Thursday, March 11, 2010

American Community Survey: Using Multi-Year Estimates

Multi-year estimates for three-year and five-year periods are a product of the American Community Survey (ACS). These estimates, which provide continually updated information, must be used with care to understand what they do and do not represent.

The series of monthly samples that constitute the ACS can be combined in a variety of ways to produce survey-based estimates for geographic areas and population groups. Every year the Census Bureau produces three sets of estimates, for one-year, three-year, and five-year periods; the three sets of estimates are cumulated over 12, 36, and 60 months, respectively. The first time all three sets of period estimates were released was late 2010; the one-year estimates covered 2009, the three-year estimates 2007–2009, and the five-year estimates 2005–2009.

The reason to produce multi-year period estimates from the ACS is to cumulate the ACS sample over time in order to be able to provide estimates for small geographic areas. Only geographic areas with 65,000 or more people receive one-year (in addition to three-year and five-year) period estimates—one-year estimates for smaller areas would be much too imprecise to publish. Geographic areas with 20,000 or more people receive three-year (and five-year) period estimates, while the smallest geographic areas—small governmental units, census tracts, and block groups—receive only five-year period estimates.

Table 1: Major Geographic Areas and Type of American Community Survey Estimates Received

Construction of Multi-year Estimates

The starting point for producing multi-year period estimates is to pool the survey data over the three or five years involved into a single file, in the same way that one-year data are pooled for the 12 months of data collected within a calendar year. Then, new weights are calculated for the combined sample to make the sample cases reflect the average total population for the relevant three- or five-year period. This procedure makes it possible to use a larger sample, not only to adjust for non-response to the survey, but also to control the estimates to independently derived population and housing unit totals. A larger sample is advantageous because the adjustments can be made for finer categories, such as age, sex, race, and ethnicity categories for the population controls. However, users must keep in mind that the estimates represent an average for the entire period and not for any particular month or year.

Other adjustments made to the three-year and five-year period data files are as follows.

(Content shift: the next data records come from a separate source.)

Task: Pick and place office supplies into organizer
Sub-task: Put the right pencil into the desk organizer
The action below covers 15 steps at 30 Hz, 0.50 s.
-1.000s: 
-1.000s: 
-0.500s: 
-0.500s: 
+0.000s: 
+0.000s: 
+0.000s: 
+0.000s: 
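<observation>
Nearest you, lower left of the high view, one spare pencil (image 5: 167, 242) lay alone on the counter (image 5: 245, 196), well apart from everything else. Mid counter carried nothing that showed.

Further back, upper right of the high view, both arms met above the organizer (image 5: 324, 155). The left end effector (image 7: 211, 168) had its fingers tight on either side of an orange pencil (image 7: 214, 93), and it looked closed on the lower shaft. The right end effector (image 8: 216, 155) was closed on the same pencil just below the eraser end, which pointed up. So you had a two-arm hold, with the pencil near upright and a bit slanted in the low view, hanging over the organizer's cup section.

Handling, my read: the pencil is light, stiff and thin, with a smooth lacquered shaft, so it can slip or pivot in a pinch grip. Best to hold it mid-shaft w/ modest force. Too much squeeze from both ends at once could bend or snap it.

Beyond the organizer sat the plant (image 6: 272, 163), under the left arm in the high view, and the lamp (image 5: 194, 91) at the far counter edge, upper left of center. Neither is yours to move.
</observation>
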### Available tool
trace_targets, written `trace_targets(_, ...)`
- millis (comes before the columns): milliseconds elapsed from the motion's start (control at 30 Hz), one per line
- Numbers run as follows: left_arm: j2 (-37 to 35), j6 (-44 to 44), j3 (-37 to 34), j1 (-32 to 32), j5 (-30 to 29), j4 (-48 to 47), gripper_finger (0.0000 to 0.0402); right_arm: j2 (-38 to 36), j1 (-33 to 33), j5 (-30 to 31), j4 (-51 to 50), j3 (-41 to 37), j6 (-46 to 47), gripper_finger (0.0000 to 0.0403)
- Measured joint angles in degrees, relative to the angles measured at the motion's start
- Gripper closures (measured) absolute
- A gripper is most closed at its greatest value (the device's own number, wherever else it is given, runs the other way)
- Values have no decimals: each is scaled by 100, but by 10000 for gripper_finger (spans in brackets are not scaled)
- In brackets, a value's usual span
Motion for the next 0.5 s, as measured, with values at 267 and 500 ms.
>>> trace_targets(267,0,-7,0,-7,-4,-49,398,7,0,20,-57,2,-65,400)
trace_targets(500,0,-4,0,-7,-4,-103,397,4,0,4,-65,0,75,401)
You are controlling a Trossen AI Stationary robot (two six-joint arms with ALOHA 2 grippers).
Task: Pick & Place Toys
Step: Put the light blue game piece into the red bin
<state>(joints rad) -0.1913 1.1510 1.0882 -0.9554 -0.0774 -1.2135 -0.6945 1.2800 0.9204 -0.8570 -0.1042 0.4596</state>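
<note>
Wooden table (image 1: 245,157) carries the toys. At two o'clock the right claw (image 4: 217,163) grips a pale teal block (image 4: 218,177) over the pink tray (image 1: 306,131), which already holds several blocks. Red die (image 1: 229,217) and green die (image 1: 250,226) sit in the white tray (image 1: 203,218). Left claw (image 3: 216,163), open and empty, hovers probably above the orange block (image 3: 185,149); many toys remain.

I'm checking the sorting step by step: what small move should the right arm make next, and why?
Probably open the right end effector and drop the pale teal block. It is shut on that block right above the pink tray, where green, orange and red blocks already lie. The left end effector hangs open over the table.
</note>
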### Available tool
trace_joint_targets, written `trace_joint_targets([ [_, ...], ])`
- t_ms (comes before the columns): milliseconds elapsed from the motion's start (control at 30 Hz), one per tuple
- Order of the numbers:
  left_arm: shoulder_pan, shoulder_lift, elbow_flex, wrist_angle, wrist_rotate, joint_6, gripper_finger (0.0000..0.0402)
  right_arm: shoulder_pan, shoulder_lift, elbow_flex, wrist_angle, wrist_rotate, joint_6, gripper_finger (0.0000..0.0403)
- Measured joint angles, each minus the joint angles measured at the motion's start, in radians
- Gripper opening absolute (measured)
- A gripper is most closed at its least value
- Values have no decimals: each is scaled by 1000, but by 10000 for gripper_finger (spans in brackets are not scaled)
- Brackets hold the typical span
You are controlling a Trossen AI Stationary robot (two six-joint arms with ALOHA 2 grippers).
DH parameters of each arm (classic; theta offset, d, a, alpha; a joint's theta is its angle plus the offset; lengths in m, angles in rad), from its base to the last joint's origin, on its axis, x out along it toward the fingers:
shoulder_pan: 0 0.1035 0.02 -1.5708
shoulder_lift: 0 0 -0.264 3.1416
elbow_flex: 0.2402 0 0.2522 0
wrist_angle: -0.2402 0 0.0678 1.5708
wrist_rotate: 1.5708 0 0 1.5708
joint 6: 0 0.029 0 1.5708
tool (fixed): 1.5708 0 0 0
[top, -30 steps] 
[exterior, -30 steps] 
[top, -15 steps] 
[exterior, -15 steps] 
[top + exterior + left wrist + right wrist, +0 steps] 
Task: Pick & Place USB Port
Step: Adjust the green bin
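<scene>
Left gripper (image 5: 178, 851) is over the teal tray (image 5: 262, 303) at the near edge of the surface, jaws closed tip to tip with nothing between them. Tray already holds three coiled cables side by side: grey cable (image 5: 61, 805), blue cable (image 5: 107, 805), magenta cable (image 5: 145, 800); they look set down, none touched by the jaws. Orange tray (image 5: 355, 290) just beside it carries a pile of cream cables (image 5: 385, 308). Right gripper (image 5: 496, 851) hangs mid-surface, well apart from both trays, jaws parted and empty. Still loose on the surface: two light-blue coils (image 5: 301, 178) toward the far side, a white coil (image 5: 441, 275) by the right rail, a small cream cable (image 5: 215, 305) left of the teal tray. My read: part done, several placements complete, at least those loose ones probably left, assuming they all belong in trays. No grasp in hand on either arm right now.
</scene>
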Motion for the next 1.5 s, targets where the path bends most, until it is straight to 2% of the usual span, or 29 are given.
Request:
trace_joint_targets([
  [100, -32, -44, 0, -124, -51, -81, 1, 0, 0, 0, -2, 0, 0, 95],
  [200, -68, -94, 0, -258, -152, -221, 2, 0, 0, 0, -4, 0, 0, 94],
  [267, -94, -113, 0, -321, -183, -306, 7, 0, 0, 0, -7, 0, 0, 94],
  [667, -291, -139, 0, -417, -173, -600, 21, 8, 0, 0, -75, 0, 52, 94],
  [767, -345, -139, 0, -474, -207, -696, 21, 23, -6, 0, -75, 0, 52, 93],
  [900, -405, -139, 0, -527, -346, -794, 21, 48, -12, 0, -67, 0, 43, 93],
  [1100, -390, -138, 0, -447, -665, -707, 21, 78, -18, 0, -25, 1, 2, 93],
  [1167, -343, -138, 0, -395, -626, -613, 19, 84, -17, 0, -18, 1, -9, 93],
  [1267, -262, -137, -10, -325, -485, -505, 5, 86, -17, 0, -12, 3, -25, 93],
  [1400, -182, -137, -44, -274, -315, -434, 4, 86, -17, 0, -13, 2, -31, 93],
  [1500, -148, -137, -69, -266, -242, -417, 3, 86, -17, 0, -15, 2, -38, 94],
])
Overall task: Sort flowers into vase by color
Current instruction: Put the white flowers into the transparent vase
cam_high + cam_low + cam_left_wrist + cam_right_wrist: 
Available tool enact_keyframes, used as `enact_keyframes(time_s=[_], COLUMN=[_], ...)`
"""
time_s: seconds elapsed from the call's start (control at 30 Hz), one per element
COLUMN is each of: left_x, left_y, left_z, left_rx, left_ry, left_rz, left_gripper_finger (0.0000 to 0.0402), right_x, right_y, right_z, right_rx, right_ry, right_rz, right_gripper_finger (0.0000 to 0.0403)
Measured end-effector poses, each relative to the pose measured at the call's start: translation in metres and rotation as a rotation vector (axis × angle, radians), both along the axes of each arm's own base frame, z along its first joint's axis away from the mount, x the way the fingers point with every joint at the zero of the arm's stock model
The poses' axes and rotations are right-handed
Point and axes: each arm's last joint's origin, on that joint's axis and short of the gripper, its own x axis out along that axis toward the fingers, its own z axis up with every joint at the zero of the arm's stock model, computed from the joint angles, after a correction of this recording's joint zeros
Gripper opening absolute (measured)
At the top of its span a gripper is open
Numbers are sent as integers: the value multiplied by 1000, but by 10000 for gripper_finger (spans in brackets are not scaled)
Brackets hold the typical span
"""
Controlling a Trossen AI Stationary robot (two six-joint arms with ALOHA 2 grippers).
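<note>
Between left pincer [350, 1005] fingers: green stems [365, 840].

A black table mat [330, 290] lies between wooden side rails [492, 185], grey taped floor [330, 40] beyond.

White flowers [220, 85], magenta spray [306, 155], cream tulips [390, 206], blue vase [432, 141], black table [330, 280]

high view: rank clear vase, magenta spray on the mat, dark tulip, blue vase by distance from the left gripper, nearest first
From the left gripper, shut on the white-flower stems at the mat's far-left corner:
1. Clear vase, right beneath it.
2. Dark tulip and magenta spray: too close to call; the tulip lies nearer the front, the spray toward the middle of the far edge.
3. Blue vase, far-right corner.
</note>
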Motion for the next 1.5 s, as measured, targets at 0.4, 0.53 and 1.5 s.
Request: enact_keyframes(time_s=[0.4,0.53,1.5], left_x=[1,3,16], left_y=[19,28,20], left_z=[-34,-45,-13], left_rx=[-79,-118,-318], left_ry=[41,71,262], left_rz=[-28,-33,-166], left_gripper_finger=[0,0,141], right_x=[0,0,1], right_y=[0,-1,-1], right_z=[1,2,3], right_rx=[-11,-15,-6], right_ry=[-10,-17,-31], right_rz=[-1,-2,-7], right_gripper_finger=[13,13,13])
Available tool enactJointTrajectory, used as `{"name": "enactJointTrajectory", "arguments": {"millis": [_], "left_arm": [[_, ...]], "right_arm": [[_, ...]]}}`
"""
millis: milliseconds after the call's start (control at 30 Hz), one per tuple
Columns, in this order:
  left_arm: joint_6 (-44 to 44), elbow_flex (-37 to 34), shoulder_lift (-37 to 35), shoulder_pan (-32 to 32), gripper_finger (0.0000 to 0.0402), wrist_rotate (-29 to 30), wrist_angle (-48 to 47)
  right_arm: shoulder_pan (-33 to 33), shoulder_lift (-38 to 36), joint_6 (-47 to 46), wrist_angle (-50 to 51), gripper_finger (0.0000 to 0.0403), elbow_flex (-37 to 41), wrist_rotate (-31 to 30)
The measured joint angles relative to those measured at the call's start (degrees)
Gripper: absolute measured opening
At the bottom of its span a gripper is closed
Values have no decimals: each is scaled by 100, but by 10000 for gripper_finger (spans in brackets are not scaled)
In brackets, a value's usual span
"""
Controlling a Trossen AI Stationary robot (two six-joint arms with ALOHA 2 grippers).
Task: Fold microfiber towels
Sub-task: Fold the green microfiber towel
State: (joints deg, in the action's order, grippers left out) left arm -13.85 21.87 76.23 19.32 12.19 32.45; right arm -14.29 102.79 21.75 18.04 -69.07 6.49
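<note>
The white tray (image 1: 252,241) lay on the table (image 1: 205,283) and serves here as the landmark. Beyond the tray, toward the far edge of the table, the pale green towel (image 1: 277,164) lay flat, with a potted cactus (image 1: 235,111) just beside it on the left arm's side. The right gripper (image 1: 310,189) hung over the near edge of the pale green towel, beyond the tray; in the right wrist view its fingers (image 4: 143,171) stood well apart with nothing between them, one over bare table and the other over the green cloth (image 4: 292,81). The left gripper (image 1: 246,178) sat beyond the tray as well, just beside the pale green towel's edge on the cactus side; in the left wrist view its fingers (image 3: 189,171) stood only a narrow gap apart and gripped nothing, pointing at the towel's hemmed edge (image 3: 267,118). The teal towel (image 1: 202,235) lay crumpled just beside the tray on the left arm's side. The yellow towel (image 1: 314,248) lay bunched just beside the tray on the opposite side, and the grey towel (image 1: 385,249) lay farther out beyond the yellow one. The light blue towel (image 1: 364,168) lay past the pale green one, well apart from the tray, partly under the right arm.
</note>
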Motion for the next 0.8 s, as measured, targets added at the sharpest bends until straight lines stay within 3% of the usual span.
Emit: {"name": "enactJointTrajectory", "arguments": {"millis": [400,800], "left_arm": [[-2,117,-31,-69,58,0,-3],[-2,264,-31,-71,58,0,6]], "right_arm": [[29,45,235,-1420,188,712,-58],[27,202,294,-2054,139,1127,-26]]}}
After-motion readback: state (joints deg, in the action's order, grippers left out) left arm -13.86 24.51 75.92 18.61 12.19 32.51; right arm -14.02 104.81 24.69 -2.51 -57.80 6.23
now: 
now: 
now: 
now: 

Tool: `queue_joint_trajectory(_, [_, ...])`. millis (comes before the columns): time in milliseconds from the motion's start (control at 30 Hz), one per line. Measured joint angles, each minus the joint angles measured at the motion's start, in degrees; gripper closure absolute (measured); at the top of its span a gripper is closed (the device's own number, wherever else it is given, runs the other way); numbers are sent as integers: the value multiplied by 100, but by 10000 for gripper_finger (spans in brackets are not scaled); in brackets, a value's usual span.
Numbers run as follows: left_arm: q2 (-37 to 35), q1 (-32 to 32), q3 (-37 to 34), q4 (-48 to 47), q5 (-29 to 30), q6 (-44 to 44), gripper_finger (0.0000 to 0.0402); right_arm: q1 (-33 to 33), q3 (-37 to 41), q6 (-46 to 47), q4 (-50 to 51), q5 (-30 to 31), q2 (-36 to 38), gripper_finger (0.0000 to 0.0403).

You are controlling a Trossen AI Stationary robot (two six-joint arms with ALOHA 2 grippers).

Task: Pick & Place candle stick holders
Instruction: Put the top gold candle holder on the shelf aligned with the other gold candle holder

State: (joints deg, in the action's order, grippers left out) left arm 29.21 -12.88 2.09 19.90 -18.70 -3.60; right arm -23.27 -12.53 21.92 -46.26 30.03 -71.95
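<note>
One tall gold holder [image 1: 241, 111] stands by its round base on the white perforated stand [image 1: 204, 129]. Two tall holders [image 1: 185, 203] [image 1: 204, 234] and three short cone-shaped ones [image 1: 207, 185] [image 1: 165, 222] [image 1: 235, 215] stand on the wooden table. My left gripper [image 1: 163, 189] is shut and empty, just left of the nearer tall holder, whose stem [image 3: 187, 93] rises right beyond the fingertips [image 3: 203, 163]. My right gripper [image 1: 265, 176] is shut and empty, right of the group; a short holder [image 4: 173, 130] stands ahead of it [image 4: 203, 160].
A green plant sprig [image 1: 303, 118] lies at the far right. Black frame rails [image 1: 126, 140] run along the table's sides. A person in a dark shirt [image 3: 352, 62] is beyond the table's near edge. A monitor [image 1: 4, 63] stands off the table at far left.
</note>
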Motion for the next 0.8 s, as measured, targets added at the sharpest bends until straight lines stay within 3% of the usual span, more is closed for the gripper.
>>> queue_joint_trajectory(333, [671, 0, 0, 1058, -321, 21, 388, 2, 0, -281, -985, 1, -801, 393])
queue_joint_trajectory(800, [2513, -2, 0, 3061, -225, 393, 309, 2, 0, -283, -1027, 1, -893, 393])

The latest available geographic boundaries are used for all of the months in the combined sample. For example, if a city annexed a town in 2008, then its three-year period estimates for 2005–2007 will include all of the data collected within the original city boundaries for those three years, but its three-year period estimates for 2006–2008, 2007–2009, and so on will include all of the data collected within the enlarged city boundaries for all three of the relevant years.

The latest vintage of population and housing unit estimates is used as controls, including any corrections to prior year estimates. These controls are the averages of the population and housing unit estimates for the three- or five-year period.

A model-assisted weighting step is added to the weighting process to improve the precision of subcounty estimates. This step uses a generalized regression (GREG) approach, based on an administrative file of person characteristics by age, sex, race, and Hispanic origin maintained by the Census Bureau that is matched to the Master Address File (MAF). Note that the administrative data are not used directly in ACS estimates; they are used only in the weighting process.

Income amounts are adjusted for inflation. This adjustment is made because respondents to the ACS are asked to report their income for the prior 12 months. First, to put income amounts that are reported for differing 12-month reference periods on a comparable calendar-year basis, the Census Bureau expresses them in constant dollar terms by using the national consumer price index for urban consumers-research series (CPI-U-RS) for the latest calendar year covered by an estimate. For three-year period estimates for, say, 2007–2009, the incomes for people sampled in 2007 and 2008 (which were already adjusted to calendar 2007 or 2008 on a one-year basis) were adjusted to calendar year 2009 by the ratio of the annual average CPI for 2009 divided by the annual average CPI for 2007 or 2008, as the case may be. This adjustment expresses all of the reported income amounts for a given period (one year, three years, or five years) in a comparable manner with regard to purchasing power as of the most recent calendar year in the period. Such an adjustment should not be confused with a current-year estimate, given that incomes may grow faster (or slower) than prices.

For poverty estimates, the Census Bureau’s method for determining poverty status for families and their members does not require adjusting income amounts for inflation. The Census Bureau compares the income of a family (or unrelated individual) for a 12-month reporting period, not adjusted for inflation, to an average of 12-month nominal dollar poverty thresholds by family size and type for that same period. (The official poverty measure is constructed in a similar manner except that the income and thresholds refer to a calendar year.) For a five-year period estimate, then, the poverty rate is the average rate of everyone in the sample over the five years.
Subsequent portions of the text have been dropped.